══ Records supplied

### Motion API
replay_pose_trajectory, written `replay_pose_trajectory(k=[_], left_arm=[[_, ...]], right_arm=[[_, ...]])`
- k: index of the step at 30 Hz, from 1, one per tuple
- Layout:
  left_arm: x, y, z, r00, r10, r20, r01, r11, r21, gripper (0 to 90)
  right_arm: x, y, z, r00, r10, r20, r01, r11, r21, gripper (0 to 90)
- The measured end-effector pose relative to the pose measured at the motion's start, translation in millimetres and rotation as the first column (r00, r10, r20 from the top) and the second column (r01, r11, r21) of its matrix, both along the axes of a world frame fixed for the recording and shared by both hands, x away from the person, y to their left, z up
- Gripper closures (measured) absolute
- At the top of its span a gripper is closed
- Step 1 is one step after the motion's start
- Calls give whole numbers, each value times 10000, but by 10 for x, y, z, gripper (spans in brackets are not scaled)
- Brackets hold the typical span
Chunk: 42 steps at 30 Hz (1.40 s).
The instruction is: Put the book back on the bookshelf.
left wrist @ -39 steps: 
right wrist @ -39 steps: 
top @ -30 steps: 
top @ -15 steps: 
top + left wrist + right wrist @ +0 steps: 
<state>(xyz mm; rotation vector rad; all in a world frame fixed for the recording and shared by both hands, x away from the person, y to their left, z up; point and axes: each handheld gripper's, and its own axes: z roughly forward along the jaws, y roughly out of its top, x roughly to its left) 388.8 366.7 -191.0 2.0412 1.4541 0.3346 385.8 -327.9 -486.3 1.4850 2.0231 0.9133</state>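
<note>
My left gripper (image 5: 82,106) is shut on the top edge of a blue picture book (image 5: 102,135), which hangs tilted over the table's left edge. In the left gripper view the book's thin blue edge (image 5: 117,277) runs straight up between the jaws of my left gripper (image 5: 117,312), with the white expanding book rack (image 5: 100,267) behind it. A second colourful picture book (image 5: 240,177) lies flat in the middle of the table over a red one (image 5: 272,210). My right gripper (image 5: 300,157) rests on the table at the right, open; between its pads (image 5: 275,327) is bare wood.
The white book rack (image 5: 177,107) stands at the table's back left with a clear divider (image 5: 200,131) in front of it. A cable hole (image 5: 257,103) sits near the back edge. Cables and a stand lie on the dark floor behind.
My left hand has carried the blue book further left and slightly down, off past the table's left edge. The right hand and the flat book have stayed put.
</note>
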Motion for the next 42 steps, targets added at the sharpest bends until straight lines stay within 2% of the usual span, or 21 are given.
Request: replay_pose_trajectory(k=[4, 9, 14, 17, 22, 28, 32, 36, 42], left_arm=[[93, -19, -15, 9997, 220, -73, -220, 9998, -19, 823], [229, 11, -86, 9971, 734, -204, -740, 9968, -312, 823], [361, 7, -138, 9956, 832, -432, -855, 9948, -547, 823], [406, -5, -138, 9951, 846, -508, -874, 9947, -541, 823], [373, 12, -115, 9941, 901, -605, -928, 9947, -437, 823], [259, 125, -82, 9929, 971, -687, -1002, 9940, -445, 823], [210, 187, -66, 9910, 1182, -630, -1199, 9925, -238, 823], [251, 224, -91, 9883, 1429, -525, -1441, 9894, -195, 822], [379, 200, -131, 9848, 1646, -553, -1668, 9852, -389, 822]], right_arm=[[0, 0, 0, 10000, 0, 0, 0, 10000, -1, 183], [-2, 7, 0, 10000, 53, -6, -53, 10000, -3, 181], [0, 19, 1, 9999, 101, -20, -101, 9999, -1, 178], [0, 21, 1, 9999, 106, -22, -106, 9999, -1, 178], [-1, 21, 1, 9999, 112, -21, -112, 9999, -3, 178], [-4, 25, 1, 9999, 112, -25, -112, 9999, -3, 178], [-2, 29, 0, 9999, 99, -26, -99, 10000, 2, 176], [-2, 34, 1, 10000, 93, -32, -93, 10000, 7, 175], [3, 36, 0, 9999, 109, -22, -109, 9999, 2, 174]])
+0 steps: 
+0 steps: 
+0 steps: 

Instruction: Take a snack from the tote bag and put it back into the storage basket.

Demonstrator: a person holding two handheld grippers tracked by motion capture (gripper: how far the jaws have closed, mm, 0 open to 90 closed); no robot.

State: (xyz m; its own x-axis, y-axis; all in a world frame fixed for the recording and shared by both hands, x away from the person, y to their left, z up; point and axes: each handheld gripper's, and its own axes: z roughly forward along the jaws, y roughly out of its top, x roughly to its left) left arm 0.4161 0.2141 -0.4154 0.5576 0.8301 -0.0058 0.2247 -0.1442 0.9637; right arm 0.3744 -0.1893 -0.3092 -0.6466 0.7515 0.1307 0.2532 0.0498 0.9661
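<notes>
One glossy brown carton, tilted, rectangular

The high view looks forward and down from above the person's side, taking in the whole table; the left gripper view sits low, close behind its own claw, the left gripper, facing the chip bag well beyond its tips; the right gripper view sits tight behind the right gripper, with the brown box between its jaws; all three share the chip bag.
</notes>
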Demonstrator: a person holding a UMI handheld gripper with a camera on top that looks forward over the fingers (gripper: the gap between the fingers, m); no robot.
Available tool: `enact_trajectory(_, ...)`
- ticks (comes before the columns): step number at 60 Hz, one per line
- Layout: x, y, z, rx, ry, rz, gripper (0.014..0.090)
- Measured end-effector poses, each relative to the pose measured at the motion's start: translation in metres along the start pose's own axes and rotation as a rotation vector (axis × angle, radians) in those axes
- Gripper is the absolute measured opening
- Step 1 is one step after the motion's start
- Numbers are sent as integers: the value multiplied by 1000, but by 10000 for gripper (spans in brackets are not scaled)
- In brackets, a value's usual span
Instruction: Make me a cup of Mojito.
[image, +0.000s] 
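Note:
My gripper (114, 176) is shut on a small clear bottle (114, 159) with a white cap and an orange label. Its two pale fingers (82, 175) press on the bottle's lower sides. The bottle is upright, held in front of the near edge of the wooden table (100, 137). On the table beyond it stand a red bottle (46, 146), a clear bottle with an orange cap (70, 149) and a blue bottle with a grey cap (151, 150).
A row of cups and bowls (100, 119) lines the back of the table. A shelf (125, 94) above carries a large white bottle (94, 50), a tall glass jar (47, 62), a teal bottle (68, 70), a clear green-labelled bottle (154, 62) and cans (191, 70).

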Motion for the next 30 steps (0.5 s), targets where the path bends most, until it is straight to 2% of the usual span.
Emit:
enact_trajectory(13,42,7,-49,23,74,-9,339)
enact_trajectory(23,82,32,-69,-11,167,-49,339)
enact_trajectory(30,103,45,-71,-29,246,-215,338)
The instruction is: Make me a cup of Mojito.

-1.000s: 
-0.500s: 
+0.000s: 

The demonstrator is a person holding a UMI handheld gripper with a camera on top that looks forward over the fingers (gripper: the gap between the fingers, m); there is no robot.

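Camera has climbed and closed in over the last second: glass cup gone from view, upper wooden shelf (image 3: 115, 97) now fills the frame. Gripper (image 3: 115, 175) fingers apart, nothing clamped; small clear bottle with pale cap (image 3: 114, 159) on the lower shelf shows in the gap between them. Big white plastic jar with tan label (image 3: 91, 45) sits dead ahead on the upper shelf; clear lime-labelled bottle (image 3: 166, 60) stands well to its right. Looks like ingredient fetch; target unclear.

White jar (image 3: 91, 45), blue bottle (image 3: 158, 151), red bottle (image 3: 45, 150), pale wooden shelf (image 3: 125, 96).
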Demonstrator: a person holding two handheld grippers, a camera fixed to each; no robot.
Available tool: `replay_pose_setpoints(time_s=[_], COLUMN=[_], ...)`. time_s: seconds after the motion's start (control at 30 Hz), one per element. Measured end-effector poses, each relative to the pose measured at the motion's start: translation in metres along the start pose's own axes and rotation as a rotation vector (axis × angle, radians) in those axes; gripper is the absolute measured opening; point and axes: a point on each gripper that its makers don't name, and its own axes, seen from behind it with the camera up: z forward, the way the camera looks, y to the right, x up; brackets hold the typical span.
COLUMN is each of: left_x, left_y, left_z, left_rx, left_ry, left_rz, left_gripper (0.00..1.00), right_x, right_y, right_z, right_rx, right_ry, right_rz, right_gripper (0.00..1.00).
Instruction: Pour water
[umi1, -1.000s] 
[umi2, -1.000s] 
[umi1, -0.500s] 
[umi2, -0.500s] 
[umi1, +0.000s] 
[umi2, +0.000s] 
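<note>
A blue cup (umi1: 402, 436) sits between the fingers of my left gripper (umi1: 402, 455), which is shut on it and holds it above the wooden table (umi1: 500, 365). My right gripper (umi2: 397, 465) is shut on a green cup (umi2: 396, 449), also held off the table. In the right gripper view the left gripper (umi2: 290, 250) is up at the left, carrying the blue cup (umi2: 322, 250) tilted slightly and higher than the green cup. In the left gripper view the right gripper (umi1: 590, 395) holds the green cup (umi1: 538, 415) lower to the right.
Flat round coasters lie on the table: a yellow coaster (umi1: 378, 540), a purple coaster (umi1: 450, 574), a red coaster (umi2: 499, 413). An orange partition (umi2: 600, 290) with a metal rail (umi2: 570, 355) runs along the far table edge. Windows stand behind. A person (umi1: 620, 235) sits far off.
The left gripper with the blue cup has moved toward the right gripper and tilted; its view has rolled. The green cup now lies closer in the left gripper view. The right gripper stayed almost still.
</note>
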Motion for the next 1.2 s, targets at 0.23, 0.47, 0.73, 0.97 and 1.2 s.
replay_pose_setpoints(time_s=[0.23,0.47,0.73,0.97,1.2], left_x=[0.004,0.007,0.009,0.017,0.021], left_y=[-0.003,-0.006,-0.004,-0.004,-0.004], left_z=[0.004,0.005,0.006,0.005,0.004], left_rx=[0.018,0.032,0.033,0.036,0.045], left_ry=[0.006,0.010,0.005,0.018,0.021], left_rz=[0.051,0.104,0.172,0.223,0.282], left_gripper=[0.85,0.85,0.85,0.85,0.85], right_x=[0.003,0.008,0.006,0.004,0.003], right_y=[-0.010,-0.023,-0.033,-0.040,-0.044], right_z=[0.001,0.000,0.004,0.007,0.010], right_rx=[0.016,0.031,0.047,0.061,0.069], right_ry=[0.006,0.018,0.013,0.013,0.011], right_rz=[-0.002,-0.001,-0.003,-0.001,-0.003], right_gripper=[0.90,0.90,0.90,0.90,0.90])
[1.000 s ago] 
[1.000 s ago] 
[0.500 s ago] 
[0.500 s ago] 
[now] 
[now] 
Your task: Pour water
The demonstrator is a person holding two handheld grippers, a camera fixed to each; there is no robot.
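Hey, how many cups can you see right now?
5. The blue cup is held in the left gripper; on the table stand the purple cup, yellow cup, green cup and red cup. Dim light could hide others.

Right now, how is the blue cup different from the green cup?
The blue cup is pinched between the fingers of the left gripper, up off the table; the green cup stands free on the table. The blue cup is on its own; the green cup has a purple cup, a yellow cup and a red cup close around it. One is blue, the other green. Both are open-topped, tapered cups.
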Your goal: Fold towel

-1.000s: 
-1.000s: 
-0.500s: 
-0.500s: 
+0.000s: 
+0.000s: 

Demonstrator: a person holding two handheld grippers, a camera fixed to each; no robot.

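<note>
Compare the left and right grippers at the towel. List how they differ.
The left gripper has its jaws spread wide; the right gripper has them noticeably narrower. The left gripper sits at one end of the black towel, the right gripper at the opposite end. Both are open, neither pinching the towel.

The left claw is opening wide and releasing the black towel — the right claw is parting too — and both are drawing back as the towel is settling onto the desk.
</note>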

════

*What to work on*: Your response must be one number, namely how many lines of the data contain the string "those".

*Your solution*: 2